Percentages - I found a breeder who has a pretty good reputation and has raised hundreds of fullbloods/percentages, has done great at shows, etc. The does were born in April/May of last year and they are trying to cut back. Prices are pretty good for the higher quality does, about the same as the fullblood kids.
I'd like to go take a look at these does.

We don't plan to buy/bring home any goats right now. In a couple of weeks or so at the earliest. 
My concern right now would be barn space. I can 'make' it work, but was hoping to get younger does <around 4-6 months old>. I am going to build a small shelter adjacent to the barn, but wasn't planning to do it until early summer.

The fullblood kids wouldn't be ready to bring home until about the 2nd week of April. That would actually be the best time for us to bring in additions - plus I could reserve the ones my kids want.

The fullblood breeder told me to bring the family out in a couple of weeks after the does have kidded. Should I just bite the bullet and do this and see how it plays out? If they don't like showing fullbloods over percentages, then we can sell the does at the end of the fair season, and get them percentages next year? Just give it a shot this year? I'm okay with doing that too.

So confusing! one minute I think I have it all figured out...the next...not so much. I am probably one of the worst people when it comes to making a decision LOL I just want the best for my kids though.


----------



## kccjer (Jan 27, 2012)

If your kids are showing in 4H, why are they showing against pros? They should be showing in the 4H class which is only against other 4h kids. I would suggest the market goat class also as that gives them experience showing AND they get to sell a goat for a premium price. My daughter is showing in market goat, showmanship and breeding goat this year. She'll show a couple in open class also, but we don't have a big open class goat show. 

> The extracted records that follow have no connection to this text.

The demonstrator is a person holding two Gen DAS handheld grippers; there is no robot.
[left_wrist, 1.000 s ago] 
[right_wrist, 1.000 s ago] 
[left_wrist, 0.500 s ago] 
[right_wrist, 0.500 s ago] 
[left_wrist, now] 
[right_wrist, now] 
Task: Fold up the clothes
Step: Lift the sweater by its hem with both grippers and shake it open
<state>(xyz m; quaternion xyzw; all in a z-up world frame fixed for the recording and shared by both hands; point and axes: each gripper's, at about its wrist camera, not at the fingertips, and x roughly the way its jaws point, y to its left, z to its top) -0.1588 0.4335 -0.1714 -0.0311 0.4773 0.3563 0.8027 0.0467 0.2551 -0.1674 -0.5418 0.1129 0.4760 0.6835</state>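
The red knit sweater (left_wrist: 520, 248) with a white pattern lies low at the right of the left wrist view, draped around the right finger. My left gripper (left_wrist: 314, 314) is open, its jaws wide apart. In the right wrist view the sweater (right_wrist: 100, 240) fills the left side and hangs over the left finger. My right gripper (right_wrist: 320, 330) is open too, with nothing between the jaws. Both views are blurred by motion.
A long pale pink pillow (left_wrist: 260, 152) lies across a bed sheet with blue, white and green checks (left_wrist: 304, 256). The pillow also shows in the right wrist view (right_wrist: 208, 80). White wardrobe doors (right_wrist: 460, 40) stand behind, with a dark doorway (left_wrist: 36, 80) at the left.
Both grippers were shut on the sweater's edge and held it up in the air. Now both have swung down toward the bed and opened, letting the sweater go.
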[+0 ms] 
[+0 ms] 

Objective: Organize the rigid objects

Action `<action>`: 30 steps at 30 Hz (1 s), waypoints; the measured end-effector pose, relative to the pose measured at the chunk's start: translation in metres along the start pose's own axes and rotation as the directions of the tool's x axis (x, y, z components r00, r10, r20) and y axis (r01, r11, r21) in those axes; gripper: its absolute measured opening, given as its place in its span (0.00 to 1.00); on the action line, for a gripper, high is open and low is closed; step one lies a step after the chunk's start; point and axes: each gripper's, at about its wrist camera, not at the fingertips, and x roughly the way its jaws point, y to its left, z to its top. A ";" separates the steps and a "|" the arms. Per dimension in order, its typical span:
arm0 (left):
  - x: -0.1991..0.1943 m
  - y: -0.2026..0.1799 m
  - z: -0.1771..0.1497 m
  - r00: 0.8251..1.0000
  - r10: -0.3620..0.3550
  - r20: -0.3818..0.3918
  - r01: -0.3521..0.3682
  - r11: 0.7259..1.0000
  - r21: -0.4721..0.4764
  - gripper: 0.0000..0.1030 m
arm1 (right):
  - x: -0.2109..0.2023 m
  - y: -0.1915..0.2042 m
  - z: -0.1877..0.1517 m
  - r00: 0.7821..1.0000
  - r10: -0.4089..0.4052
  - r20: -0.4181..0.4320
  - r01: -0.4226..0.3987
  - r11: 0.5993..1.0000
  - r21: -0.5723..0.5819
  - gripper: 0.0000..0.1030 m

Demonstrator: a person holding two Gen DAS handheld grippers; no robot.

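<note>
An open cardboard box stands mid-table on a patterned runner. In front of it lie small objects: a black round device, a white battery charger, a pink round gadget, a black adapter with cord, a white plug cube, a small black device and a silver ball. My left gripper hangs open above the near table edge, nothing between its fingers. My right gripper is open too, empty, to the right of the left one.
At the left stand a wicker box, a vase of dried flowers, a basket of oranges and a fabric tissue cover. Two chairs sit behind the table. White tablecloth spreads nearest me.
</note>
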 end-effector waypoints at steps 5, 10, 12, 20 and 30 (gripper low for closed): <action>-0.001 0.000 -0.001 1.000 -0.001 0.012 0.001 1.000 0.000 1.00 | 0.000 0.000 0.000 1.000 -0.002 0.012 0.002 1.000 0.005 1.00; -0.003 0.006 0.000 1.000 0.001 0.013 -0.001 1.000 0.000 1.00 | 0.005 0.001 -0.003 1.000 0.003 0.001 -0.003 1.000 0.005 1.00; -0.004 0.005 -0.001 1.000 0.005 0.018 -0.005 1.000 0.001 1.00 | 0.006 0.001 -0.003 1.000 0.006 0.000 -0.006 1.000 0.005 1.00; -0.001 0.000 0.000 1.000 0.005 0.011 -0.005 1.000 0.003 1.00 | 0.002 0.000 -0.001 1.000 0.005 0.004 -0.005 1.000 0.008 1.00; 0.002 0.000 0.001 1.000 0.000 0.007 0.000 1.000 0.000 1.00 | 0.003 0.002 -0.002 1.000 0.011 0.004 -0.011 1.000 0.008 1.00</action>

If your kids really have to compete against such high quality animals, they will need to get high quality animals if they want to place at all. High quality does not necessarily mean high price. If you know what show quality looks like, take your time and find what you want at a price you can afford. Since breeding stock doesn't have a weigh-in date, you have some time. Just my opinion as a fellow 4H mom....


----------



## Burns Branch Boers (Apr 11, 2011)

we experienced the "super showers" this year-lol!! There are some families that are completely over the top w/the competition at the shows. 

This is/was my daughters 1st year. She got 3rd place once but other than that never did "win" with Macho. Now, Macho is a fairly nice wether. But we have to work at it to get the goat right, her showmanship right ect. The way our 4H works my daughter who is 11 competes against seniors in high school who have been showing 4H for years. 

I have just explained to her that it will take time to win and that she needs to work at it, like someone would work at a job, to get better and better. I have laid a foundation for her, that this is a learning experience and when she does better in the show ring we celebrate as a family for her personal "wins" that she is doing better and better all the time. 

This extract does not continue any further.